Re: Circuit City's harsh layoffs give glimpse of a new world
- From: "Too_Many_Tools" <too_many_tools@xxxxxxxxx>
- Date: 4 Apr 2007 19:05:19 -0700
On Apr 4, 8:18 pm, c...@xxxxxxxx (Curt Welch) wrote:
Don Foreman <dfore...@xxxxxxxxxxxxxxxxxxxx> wrote:
On Wed, 04 Apr 2007 08:01:08 -0700, Jack jr <jac...@xxxxxxxx> wrote:
In article <1175652793.702782.93...@xxxxxxxxxxxxxxxxxxxxxxxxxxxx>,
"Too_Many_Tools" <too_many_to...@xxxxxxxxx> wrote:
There is a lesson here for the workforce of the United States....
SNIP!
Duh, in case you haven't noticed, no business is in business for the
benefit of its employees.
Not quite true. A business must make a profit to stay in business,
but I know of a couple of privately-held corporations that hold
employee welfare as their highest value after making enough profit to
sustain the biz. They nearly always exceed minimum profit
requirements, and they distribute the excess as profit sharing.

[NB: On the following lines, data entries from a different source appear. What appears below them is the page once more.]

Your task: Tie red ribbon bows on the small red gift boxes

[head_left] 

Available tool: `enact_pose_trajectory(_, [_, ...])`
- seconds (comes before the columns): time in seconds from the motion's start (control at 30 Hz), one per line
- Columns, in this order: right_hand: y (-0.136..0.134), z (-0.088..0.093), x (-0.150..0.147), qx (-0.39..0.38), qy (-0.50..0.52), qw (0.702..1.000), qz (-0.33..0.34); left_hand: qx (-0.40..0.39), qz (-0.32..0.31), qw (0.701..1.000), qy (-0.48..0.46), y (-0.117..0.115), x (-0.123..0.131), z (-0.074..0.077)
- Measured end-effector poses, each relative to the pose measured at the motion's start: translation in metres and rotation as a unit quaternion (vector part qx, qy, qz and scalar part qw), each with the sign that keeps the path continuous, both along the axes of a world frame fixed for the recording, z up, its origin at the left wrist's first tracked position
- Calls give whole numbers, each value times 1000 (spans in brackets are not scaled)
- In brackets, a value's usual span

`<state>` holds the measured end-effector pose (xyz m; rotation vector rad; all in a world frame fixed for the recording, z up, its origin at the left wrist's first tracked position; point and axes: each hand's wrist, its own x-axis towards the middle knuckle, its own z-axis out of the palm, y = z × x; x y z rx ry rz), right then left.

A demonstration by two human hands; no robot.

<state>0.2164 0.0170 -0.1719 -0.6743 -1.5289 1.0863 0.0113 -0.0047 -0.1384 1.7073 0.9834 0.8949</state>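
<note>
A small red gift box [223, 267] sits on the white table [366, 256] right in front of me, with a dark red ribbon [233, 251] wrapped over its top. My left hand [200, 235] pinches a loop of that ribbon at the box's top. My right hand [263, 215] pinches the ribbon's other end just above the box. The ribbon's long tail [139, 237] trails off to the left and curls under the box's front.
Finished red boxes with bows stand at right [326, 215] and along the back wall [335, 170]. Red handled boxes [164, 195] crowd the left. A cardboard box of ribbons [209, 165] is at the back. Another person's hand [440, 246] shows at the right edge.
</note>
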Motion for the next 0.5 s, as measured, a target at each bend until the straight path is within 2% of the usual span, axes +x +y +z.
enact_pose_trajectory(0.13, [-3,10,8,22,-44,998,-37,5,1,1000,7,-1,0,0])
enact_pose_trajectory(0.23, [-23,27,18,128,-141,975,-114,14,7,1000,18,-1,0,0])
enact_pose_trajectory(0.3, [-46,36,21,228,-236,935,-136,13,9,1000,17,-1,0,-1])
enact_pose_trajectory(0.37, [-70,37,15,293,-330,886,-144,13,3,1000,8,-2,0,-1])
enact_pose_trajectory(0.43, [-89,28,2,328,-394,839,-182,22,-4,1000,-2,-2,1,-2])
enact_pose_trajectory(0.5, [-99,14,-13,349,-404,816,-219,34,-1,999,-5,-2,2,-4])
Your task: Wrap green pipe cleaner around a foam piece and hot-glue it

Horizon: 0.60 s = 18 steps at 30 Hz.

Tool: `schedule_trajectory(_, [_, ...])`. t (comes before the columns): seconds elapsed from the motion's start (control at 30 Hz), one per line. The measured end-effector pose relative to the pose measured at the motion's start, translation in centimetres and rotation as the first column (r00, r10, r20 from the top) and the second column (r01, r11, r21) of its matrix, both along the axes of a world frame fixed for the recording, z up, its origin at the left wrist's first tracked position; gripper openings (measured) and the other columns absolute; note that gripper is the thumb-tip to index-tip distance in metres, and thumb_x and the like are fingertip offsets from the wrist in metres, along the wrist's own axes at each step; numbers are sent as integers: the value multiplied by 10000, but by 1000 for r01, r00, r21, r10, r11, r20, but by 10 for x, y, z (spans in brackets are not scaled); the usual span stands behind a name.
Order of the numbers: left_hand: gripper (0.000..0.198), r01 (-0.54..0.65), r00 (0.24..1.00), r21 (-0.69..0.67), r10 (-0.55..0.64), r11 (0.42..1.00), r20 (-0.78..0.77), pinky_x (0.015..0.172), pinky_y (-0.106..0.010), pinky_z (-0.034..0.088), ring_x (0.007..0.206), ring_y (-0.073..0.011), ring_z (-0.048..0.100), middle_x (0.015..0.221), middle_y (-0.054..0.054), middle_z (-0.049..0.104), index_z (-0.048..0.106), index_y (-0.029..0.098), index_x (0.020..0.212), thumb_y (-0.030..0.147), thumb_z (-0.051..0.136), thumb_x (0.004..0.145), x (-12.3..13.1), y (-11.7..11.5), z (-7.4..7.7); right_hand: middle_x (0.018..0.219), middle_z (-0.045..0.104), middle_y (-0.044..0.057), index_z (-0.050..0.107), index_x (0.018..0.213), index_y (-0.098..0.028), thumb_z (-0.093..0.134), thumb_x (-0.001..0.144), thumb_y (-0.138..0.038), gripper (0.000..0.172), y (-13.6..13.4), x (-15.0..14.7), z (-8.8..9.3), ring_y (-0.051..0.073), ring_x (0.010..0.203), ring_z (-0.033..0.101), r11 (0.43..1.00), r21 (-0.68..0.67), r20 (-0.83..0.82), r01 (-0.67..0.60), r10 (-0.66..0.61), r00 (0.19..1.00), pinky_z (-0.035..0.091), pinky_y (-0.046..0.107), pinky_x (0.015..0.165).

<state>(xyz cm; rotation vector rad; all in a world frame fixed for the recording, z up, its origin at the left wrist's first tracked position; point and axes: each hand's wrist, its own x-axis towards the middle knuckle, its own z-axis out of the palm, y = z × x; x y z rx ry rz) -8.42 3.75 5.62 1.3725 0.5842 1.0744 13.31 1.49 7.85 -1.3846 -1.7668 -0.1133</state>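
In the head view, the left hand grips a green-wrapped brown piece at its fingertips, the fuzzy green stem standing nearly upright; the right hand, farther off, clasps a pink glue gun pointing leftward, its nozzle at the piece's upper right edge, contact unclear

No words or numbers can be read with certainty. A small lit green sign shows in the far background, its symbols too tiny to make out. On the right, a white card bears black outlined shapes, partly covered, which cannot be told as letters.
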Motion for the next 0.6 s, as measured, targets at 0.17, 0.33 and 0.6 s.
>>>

Publicly-held businesses can't do this because they are driven by the
greed of the shareholders -- and nowadays by greed of their executive
management as well.
It's good to see companies that can manage to do that. However, they are
the exception, not the rule. If that management style produced to most
successful businesses, then we would see far more of it.
The truth however is that the first priority of all businesses is to stay
in business. Evolution guarantees this to be true. When times are good,
they can then feed the employees a line of shit about how much they care
about them. They can actually make the fools that work for them believe
that it's all about taking care of the employees and even management can at
times get sucked into the idea. But it never lasts. If you are lucky, you
might stay in business 80 years - and a generation of people might spend a
life time being taken care of by the business. But times will change. In
the end, the employees will always be second to survival. When times get
though for the business, and because of the constant change that exists in
the world, times will always get tough at some point, the employees are the
first to be sacrificed.
I just happened to be in Philadelphia this weekend and saw something very
ironic that relates to this. Downtown, as we walked around sight seeing, I
came across a Strawbridge & Clothier store. It had recently been shut down
and the signs taken down, but you could still easily see the shadows of the
letters in the dirt on the walls. In one of the windows, was an award the
store had received (maybe from the city?) for being such a success. It was
a reward for having continually operated at that location for something
like 125 years. So now, the only thing left at that location is the
reward. Everyone lost their jobs. :)
Reading wikipedia, I see it was their flagship store:
http://en.wikipedia.org/wiki/Strawbridge_and_Clothier
If you work for a company and actually believe they give a shit about you,
are are a fool setting yourself up for a fall.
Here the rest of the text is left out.